▶ Problem statement
Your answer must be the exact lines below, starting with the line with "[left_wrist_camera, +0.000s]" and going on through the line with "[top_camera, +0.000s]", both included, with no pictures.

▶ Given data
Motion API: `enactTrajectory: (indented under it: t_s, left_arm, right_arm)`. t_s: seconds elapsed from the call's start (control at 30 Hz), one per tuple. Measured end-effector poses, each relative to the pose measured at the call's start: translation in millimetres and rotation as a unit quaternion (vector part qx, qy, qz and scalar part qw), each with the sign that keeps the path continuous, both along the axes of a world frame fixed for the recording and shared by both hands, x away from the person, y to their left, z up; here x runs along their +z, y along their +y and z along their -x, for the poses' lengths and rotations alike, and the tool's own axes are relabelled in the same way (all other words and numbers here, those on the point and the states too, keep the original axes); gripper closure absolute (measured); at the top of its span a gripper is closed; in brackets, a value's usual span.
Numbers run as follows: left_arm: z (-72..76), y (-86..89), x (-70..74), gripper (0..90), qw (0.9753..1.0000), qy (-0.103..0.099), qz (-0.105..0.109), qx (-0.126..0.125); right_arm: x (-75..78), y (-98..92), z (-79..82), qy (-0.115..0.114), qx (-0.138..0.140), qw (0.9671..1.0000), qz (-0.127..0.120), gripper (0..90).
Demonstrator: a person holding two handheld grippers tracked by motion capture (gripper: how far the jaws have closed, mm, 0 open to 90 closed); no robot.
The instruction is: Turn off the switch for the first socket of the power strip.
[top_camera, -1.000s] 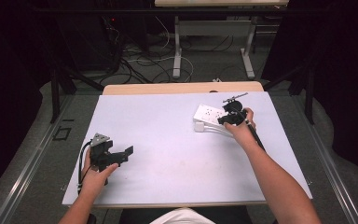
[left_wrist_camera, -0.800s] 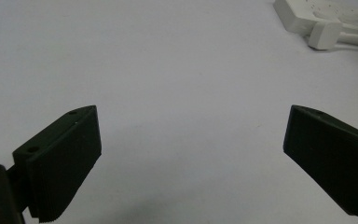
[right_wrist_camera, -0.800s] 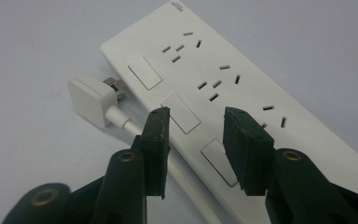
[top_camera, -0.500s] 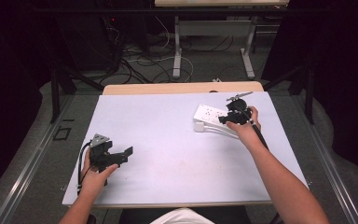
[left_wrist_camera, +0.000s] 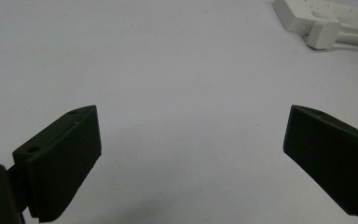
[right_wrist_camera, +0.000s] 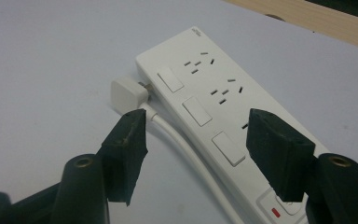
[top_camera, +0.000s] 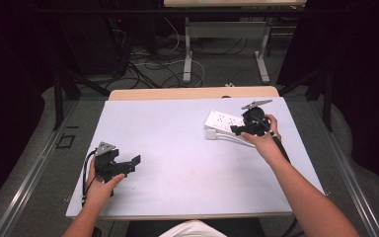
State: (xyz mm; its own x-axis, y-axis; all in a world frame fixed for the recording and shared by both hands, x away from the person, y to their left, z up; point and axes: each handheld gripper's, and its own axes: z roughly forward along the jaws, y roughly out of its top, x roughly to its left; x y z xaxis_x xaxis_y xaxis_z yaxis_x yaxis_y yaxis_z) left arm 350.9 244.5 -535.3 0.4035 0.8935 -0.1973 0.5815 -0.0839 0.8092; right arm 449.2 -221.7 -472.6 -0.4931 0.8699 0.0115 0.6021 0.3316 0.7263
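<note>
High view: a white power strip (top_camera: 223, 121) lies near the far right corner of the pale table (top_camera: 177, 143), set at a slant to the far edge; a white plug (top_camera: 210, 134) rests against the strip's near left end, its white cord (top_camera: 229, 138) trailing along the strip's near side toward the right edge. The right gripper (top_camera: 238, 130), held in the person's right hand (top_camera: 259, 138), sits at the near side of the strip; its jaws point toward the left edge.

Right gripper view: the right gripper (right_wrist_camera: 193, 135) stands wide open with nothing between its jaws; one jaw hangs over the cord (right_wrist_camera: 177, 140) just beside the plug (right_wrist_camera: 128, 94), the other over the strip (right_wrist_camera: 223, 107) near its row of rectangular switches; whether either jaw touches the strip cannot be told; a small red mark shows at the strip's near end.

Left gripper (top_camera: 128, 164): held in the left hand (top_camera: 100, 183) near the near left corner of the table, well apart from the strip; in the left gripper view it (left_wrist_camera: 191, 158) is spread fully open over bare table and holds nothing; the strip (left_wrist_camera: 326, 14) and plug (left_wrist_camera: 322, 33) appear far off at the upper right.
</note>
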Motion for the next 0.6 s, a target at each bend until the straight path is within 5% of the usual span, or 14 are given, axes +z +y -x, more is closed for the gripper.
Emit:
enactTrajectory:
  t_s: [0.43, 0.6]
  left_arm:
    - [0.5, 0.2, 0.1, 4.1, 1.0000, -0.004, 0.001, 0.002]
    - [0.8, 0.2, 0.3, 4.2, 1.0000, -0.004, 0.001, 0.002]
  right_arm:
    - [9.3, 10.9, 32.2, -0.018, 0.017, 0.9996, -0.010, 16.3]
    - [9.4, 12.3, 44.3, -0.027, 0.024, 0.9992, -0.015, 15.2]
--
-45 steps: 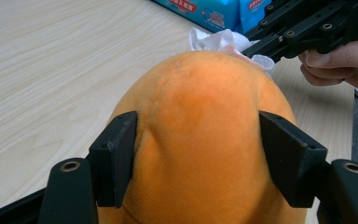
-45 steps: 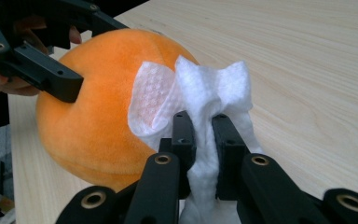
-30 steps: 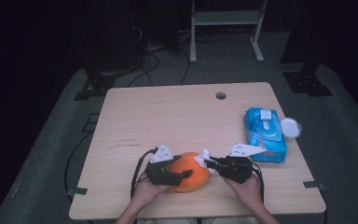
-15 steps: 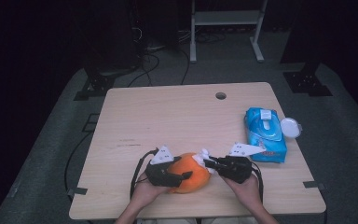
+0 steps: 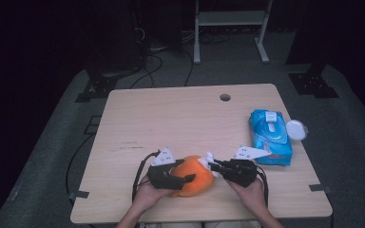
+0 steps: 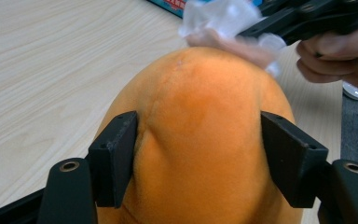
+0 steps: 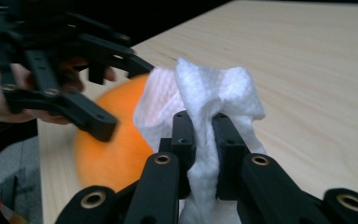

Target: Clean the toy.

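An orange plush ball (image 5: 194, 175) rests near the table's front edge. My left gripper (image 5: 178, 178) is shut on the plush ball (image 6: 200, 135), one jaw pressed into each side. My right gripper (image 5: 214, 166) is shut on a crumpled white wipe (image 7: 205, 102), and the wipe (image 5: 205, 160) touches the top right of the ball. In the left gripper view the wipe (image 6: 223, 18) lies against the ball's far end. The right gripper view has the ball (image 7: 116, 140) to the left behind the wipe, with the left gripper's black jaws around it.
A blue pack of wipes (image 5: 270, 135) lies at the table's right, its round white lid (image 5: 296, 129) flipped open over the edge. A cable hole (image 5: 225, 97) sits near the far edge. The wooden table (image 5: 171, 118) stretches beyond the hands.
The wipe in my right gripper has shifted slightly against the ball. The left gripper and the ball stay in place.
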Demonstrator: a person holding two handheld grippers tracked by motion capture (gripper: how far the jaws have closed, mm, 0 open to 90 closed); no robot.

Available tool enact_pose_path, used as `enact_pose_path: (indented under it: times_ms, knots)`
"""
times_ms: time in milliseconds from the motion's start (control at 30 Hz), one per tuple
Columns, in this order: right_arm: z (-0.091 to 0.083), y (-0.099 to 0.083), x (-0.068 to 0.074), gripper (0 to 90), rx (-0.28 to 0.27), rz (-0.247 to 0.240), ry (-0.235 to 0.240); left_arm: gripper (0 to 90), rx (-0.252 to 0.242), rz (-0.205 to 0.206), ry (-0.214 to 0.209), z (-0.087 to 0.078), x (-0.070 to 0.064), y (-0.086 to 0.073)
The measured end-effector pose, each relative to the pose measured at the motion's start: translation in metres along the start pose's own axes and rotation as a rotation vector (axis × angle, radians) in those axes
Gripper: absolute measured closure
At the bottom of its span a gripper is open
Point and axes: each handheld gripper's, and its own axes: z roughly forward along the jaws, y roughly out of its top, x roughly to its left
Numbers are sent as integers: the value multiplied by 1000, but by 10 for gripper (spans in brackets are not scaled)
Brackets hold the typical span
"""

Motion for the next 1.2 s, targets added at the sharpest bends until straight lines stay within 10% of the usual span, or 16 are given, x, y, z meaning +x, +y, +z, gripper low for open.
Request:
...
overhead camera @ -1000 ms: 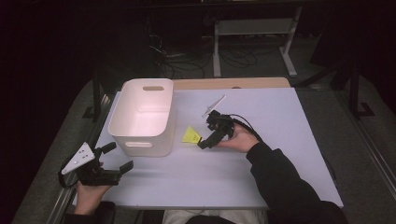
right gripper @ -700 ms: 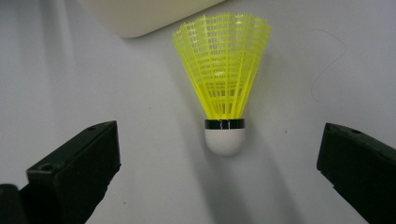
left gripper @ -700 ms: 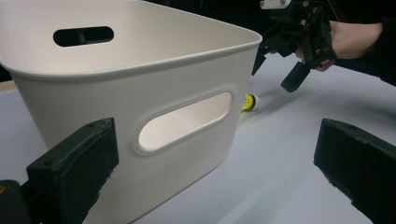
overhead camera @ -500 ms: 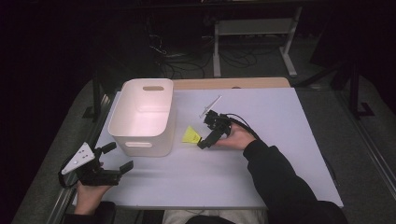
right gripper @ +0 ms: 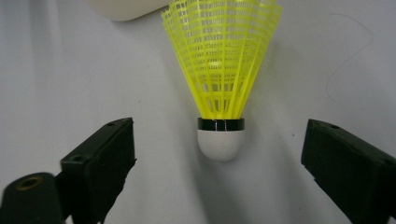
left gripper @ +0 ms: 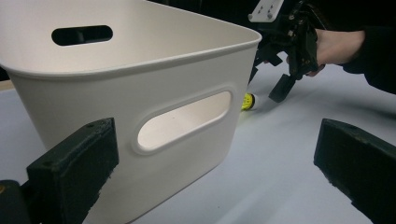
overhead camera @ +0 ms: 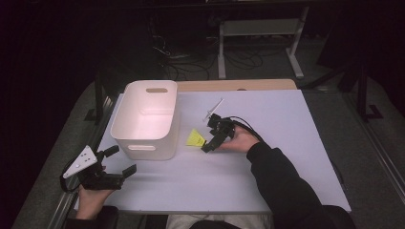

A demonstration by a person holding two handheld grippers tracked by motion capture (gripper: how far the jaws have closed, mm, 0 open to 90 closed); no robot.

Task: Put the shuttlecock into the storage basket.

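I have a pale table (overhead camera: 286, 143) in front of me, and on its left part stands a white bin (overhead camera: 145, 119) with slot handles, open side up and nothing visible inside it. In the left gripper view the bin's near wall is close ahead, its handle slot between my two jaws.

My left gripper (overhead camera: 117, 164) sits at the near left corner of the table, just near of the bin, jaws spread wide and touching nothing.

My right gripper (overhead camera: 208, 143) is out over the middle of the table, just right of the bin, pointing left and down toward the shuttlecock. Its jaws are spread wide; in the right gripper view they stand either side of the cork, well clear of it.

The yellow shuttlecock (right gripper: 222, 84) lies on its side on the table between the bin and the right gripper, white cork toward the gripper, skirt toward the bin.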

▶ Written answer
[left_wrist_camera, +0.000s] 
[right_wrist_camera, +0.000s] 
[top_camera, +0.000s] 

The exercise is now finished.